O quesito mostrou evolução em comparação aos dois primeiros, porém nota-se ainda componentes com falta de intimidade com a letra do samba. Algumas alas, por exemplo, cantam mais que as outras com uma diferença considerável. A primeira ala, logo atrás da comissão de frente, chamou a atenção no treino. No segundo, as meninas se destacaram pela evolução, dessa vez o destaque se da no canto. Elas não gritaram, e cantaram o samba de forma clara e objetiva.

Evolução

A escola adotou um estilo de andar um pouco mais lento e cadenciado. A entrada no recuo foi realizado com destreza, o único ponto é que durante a reposição, a ala da frente andou antes da correção. Um detalhe que não afetou o desempenho do quesito. A “ala jovem”, localizada no terceiro setor, trouxe dois dragões, iguais aos usados na cultura chinesa. Os componentes também realizavam coreografias e se destacaram na noite.

Bateria

Postura ousada, valorização do andamento durante o recuo e bossas recheadas de informações, fizeram a bateria também um dos destaques. A bossa do segundo refrão, que tem movimentação de braços dos ritmistas, se destacou, mas de forma diferente em relação ao último técnico. Dessa vez, a proposta foi executada por toda escola e até pela arquibancada. Um efeito visual bacana e bem pensado.

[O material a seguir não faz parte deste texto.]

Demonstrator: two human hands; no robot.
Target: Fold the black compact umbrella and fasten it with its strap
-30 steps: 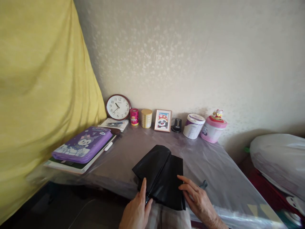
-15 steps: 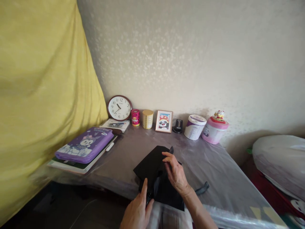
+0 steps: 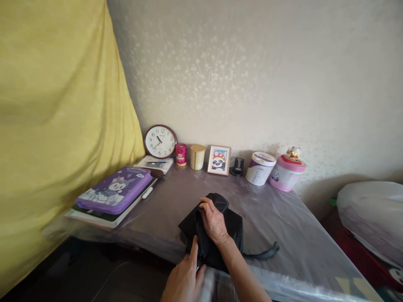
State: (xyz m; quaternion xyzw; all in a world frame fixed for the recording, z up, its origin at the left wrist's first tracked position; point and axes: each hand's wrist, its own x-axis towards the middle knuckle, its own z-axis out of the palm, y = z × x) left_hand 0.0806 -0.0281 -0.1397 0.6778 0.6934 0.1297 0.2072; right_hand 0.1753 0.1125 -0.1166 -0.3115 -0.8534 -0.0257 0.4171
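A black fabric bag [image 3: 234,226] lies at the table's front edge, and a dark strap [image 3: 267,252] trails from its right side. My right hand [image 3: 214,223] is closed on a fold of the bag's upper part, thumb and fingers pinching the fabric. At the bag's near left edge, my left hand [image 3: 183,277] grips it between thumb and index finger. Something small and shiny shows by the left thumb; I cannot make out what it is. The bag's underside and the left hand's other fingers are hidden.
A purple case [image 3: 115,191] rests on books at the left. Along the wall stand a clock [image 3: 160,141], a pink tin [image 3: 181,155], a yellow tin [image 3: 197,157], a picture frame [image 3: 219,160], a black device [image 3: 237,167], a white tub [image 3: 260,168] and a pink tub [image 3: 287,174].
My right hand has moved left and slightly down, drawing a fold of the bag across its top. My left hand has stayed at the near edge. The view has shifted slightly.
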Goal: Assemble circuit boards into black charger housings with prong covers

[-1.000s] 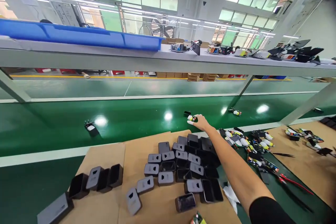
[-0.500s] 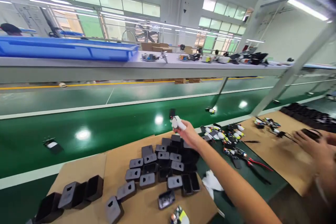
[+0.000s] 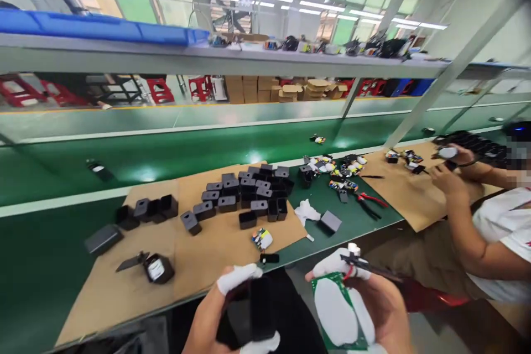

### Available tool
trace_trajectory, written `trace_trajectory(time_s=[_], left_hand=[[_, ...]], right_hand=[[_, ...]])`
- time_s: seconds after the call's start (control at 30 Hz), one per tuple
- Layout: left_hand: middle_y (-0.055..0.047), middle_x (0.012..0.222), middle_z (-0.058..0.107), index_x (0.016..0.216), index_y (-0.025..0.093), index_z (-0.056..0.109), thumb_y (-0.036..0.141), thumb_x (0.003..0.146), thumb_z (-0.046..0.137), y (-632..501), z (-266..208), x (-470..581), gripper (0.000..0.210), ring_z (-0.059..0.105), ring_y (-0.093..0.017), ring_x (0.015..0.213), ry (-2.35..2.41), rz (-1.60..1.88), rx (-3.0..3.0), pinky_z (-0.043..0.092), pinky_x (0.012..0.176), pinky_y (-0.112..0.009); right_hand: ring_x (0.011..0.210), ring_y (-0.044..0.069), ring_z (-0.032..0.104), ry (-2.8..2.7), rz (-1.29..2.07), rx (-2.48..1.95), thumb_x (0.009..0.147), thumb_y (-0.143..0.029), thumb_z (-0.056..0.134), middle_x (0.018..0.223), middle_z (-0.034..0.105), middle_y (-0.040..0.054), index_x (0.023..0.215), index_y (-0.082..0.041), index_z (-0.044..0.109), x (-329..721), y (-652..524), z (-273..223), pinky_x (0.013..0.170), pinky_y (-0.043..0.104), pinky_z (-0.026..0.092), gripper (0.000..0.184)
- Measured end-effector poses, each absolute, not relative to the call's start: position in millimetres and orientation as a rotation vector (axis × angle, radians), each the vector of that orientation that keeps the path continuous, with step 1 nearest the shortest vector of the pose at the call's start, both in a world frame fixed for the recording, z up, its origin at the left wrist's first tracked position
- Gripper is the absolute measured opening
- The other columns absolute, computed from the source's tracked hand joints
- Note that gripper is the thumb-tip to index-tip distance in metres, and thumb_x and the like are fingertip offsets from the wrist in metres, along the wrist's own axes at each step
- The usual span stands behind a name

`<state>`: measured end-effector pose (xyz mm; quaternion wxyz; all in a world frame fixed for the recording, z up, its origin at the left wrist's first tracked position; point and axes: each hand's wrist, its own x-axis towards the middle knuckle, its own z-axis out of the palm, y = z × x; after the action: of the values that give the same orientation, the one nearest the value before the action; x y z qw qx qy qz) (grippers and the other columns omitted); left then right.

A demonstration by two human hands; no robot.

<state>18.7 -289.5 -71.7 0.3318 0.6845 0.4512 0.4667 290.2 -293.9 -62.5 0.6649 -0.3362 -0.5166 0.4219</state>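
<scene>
In my left hand (image 3: pixel 207 312), whose thumb and fingertips wear white covers, is a black box-shaped housing (image 3: pixel 262 310), held by its sides. My right hand (image 3: pixel 392 307), also with white finger covers, grips a green circuit board (image 3: pixel 329 282) that carries white oval pads and has red and black wires at its top. The two parts are side by side, apart, low in front of me. Just beyond them a small circuit assembly (image 3: pixel 262 239) with white and yellow parts lies on the cardboard (image 3: pixel 207 265), beside a small black piece (image 3: pixel 269 258).
Many black housings (image 3: pixel 226 203) stand grouped on the cardboard. Red-handled pliers (image 3: pixel 371 204), a white crumpled cloth (image 3: pixel 307 212) and piled circuit assemblies (image 3: pixel 323 165) lie to the right. A co-worker's hands (image 3: pixel 450 177) handle parts there. Beyond runs a green belt (image 3: pixel 215 149) below a shelf (image 3: pixel 249 61).
The view has tilted down. My right arm, stretched toward the belt with a white part, has drawn back. Both hands now hold parts close to me, and a grey-black box lies beside the cloth.
</scene>
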Motion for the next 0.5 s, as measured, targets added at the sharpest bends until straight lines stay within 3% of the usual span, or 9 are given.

Os ritmistas vestiam uma camiseta preta e boné, no caso das mulheres, uma tiara com pena pendurada. Depois de ter cruzado a avenida, a batucada voltou e se curvou em respeito as chineses.

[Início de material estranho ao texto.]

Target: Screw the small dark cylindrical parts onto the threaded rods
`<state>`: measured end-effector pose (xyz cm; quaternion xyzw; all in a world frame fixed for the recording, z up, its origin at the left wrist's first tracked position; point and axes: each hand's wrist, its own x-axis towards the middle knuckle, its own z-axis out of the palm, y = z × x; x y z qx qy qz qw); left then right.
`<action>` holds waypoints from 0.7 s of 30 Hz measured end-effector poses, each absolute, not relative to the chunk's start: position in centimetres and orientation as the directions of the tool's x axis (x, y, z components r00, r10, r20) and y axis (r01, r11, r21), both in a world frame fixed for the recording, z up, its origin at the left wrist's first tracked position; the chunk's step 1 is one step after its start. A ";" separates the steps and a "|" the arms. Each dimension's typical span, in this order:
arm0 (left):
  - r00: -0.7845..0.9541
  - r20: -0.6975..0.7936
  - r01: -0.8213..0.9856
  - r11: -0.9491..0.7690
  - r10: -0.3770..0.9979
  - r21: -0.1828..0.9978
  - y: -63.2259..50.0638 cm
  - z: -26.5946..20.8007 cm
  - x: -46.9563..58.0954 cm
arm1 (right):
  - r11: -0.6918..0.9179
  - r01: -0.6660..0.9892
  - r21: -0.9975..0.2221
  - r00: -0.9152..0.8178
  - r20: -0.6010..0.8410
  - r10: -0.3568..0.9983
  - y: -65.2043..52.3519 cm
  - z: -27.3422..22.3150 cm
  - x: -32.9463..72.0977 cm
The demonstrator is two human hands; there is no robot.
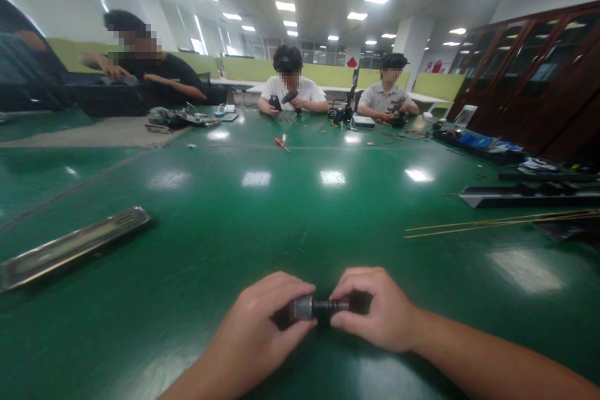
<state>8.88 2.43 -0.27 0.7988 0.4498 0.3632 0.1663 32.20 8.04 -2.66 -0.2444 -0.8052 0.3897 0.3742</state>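
Low in the middle of the head view, both of my hands grip a small cylindrical part [304, 308] with a grey collar and a dark, ridged shaft [322, 307]. The part lies roughly level, left to right. Thumb and fingers of my left hand [265, 319] are closed around the grey collar. My right hand [375, 309] pinches the far end of the ridged shaft between thumb and fingertips. Whether collar and shaft are one piece or two I cannot tell. The fingers hide the outer ends of the part.
A long metal tray-like piece [77, 247] lies left on the green table [225, 231]. Thin brass-coloured rods [469, 225] and a dark metal channel [525, 195] are at right. Farther back is an orange-handled screwdriver [281, 144]. Several people sit beyond, two holding power tools.
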 end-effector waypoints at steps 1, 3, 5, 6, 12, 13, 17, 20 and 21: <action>0.331 0.433 0.598 -0.541 0.839 0.591 2.4 -0.2 8.9 | 0.576 0.104 -0.811 -0.601 0.410 0.686 8.0 -2.6 32.2; 0.335 0.432 0.604 -0.543 0.837 0.584 2.4 -0.1 8.8 | 0.574 0.108 -0.812 -0.600 0.407 0.689 8.0 -2.6 32.2; 0.339 0.439 0.610 -0.549 0.832 0.571 2.4 0.1 8.7 | 0.572 0.114 -0.812 -0.599 0.404 0.692 8.0 -2.6 32.2; 0.337 0.449 0.611 -0.555 0.827 0.564 2.4 0.1 8.7 | 0.572 0.116 -0.812 -0.597 0.403 0.694 8.0 -2.6 32.2; 0.335 0.452 0.631 -0.553 0.827 0.544 2.4 -0.1 8.4 | 0.570 0.135 -0.810 -0.591 0.396 0.703 8.0 -2.8 32.2; 0.338 0.451 0.631 -0.554 0.826 0.542 2.4 -0.1 8.4 | 0.571 0.140 -0.809 -0.589 0.395 0.705 8.0 -2.8 32.2; 0.338 0.459 0.633 -0.560 0.821 0.535 2.5 0.0 8.4 | 0.576 0.156 -0.803 -0.582 0.396 0.710 7.9 -2.8 32.3; 0.337 0.461 0.637 -0.559 0.821 0.530 2.6 0.1 8.4 | 0.575 0.169 -0.801 -0.581 0.390 0.714 7.9 -2.7 32.3; 0.335 0.463 0.638 -0.559 0.821 0.529 2.6 0.1 8.4 | 0.572 0.176 -0.801 -0.579 0.385 0.718 7.9 -2.7 32.3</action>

Mestre-Sala e Porta-Bandeira

O casal, Bruno Matias e Tatiana dos Santos, trouxe muita simpatia e bailado com toques de modernidade. Mesmo sendo a estreia da dupla, ambos mostram passos bem elaborados e expressividade no rosto, principalmente no mestre-sala. A dupla utiliza um espaço considerável pra efetuar a dança. O casal vestiu roupa tradicional, terno e vestido, com as cores da agremiação.

Samba-enredo

A ala musical da Vila Maria trouxe uma novidade que não apareceu nos dois últimos ensaios. Durante a passagem do trecho “É fascinante, sonho real”, alguns cantores realizaram um pequeno contracanto. O intérprete Wander Pires estava bem à vontade. Brincou com sambistas dos primeiros setores e, no recuo, cantou dentro da bateria e ao lado do Moleza.

Outros destaques

As meninas que se localizam ao lado do abre-alas se destacaram. No último ensaio elas também foram pontuadas pela coreografia, dessa vez a quantidade chamou atenção. O número cresceu e fortaleceu a expectativa de impacto durante o desfile.

Outro destaque ficou por conta da Ala das crianças. Elas se encontram na quarta alegoria e, mesmo assim, tem coreografias que mais passa a impressão de brincadeira.